Nordby, Vernon J. and Calvin S. Hall. A Guide to Psychologists and Their Concepts. San Francisco: W.H. Freeman and Company, 1974.
Robinson, Forrest G. Love's Story Told: A Life of Henry A. Murray. Cambridge, MA: Harvard University Press, 1992.
Schneidman, Edwin S., ed. Endeavors in Psychology: Selections from the Personology of Henry A. Murray. New York: Harper & Row, 1981.
Murray, Henry A. (1893-1988)
MURRAY, HENRY A. (1893-1988)
American psychologist and psychoanalyst Henry A. Murray was born in New York City on May 13, 1893, and died in Boston on June 23, 1988. He was one of the most important pioneers who introduced psychoanalysis into American academic psychology.
Originally trained as a physician, he was analyzed by both Carl G. Jung and Franz Alexander, and became one of the founding members of the Boston Psychoanalytic Society. Not only was Murray a leader in the field of personality theory, but Murray (with the help of Christiana Morgan) created the Thematic Apperception Test (TAT). He also took a leading role in making psychological profiles for the American government's Office of Strategic Services during World War II. For years Murray headed the Harvard Psychological Clinic, originally founded by Morton Prince, and he also worked on the writings of Herman Melville for almost half of his long life. Although Murray took a wholly independent path apart from both Freudian and Jungian organizations, his contact with both men has to be considered historically memorable.
Although Murray was self-taught as a psychologist, he felt proud to be in the humanistic tradition of a philosopher like William James. He remains notable for having inspired generations of graduate students. His TAT test was a means of drawing forth from people by means of words and stories important aspects of personality that an individual could or would not volunteer. The TAT test was designed to be both a diagnostic tool and a research tool. His most famous single book, which was the outcome of collaborating with others at his Psychological Clinic, was Explorations in Personality (1938). He also co-edited, with the Harvard anthropologist Clyde Kluckhohn, an influential book of readings, Personality in Nature, Culture, and Society (1948).

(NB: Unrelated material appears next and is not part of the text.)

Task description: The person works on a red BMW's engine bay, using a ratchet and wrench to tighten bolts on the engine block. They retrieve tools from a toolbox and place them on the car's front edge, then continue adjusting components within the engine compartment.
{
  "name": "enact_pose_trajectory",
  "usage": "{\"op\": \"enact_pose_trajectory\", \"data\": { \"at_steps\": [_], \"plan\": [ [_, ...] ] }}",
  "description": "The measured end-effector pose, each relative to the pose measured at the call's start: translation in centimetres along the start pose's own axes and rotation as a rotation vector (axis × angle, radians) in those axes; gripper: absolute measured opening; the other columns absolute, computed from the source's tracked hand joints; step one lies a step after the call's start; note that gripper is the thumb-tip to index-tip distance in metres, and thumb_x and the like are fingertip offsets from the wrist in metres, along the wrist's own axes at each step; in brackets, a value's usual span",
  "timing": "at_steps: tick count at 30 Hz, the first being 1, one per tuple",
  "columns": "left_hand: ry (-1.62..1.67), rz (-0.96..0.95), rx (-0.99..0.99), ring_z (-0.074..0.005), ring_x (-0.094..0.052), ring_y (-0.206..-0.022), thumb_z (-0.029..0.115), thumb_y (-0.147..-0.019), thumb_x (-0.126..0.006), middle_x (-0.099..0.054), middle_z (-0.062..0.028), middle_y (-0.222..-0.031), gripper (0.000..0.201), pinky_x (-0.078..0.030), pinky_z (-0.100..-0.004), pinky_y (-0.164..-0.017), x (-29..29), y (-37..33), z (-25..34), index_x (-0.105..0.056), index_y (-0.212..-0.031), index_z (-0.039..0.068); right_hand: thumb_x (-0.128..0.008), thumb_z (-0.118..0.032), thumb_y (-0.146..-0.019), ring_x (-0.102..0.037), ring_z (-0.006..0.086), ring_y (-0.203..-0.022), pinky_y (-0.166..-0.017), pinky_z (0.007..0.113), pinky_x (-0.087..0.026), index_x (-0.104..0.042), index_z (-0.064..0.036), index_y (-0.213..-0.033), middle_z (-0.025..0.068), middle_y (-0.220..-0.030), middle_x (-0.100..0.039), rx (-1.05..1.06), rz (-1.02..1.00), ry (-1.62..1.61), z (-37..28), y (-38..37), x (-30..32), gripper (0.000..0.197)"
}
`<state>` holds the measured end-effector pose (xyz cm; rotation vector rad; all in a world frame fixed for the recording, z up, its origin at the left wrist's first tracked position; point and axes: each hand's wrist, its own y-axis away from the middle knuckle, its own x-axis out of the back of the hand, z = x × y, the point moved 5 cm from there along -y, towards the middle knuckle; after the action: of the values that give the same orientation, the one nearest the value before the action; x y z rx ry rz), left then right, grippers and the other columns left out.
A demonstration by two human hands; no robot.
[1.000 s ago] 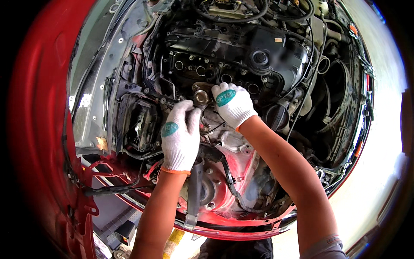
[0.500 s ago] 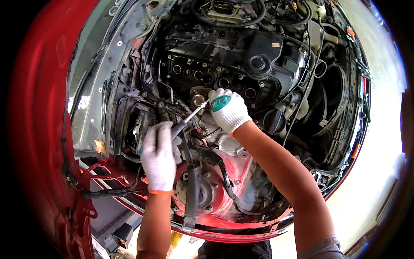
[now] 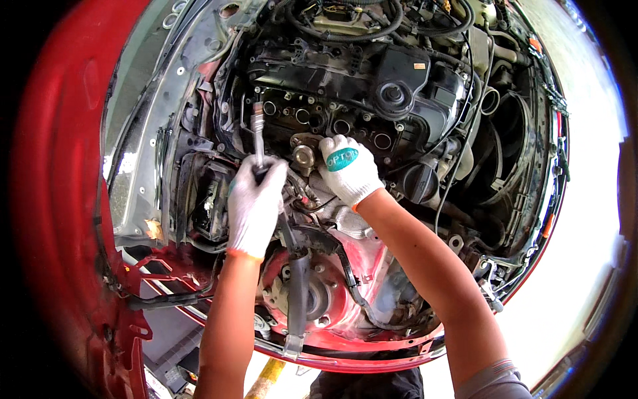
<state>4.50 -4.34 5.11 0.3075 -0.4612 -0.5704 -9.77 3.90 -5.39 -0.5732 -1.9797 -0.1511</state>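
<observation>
My left hand (image 3: 258, 203), in a white knit glove, is closed round the dark handle of a socket wrench (image 3: 258, 136). Its silver shaft points up and away, its tip over the left end of the black engine cover (image 3: 312, 73). My right hand (image 3: 347, 169), gloved in white with a green patch, rests on the engine's near side with its fingers curled down. Whatever lies under those fingertips is hidden. Just left of them sits a round metal part (image 3: 304, 156) on a flange. Several round holes (image 3: 341, 127) line the engine beyond my hands.
A black ribbed cap (image 3: 421, 184) stands right of my right hand. Below my hands runs a dark strut-like bar (image 3: 298, 292) over a red strut tower (image 3: 339, 292). A red body panel (image 3: 73, 199) rises at the left. Thin cables and hoses (image 3: 458, 173) cross the right side.
My left hand has moved up, swinging the socket wrench away from my right hand so that it points to the far left. My right hand stays at nearly the same spot, off the wrench.
</observation>
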Motion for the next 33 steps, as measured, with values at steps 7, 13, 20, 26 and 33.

Murray, along with Kluckhohn and the sociological theorist Talcott Parsons, helped create the famous, but short-lived, interdisciplinary Department of Social Relations at Harvard. And he was illustrious enough to have been asked to testify as an expert witness in behalf of Alger Hiss in the second trial that ended in Hiss's being convicted of perjury. (Murray's social standing was so secure, one of his forbearers having been the last Tory governor of Virginia, that J. Edgar Hoover's FBI conducted only the most cursory report on him.) Dean Acheson, secretary of state under President Harry Truman, was a classmate of Murray's at Groton, and reported in 1970 that Murray had been the "outstanding" member of their class "in the sense of originality of mind, curiosity about everything, sympathetic personality, catholicity of taste, cultural breadth." Murray felt blocked as a writer, not just in connection with his Melville project but in explaining his whole orientation toward human nature. Yet he remains memorable not just for his emphasis on turning from the abnormal to the normal, and from failure to success, but because he fought against dogmatism in psychoanalysis as unscientific, and insisted on distrusting any truth that became a sect.
Anderson, James W. (1988). Henry A. Murray's early career: A psychobiographical exploration. Journal of Personality, 6 (1), 139-71.

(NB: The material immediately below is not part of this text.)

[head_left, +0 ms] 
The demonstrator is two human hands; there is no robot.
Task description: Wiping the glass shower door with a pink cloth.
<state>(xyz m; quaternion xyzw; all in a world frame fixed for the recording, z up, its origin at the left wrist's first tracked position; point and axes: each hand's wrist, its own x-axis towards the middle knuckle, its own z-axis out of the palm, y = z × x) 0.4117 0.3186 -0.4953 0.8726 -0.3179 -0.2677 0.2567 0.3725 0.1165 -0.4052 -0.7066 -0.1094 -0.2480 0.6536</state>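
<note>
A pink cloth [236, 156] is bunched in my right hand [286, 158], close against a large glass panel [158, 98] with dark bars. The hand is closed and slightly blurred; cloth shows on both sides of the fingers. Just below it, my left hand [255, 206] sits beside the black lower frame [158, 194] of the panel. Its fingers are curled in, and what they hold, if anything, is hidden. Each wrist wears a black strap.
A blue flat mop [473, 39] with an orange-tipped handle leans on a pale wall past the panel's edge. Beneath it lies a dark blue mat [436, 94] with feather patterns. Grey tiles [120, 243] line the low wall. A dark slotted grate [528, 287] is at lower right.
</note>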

Kluckhohn, Clyde and Murray, Henry A. (eds.). (1948). Personality in nature, society and culture. New York: Knopf.
Murray, Henry A. (1938). Explorations in personality. New York: Oxford University Press.
Roazen, Paul. (2003). Interviews on Freud and Jung with Henry A. Murray in 1965. Journal of Analytical Psychology, 48 (1), 1-27.
Robinson, Forrest. (1992). Love's story told: A life of Henry A. Murray. Cambridge, MA: Harvard University Press.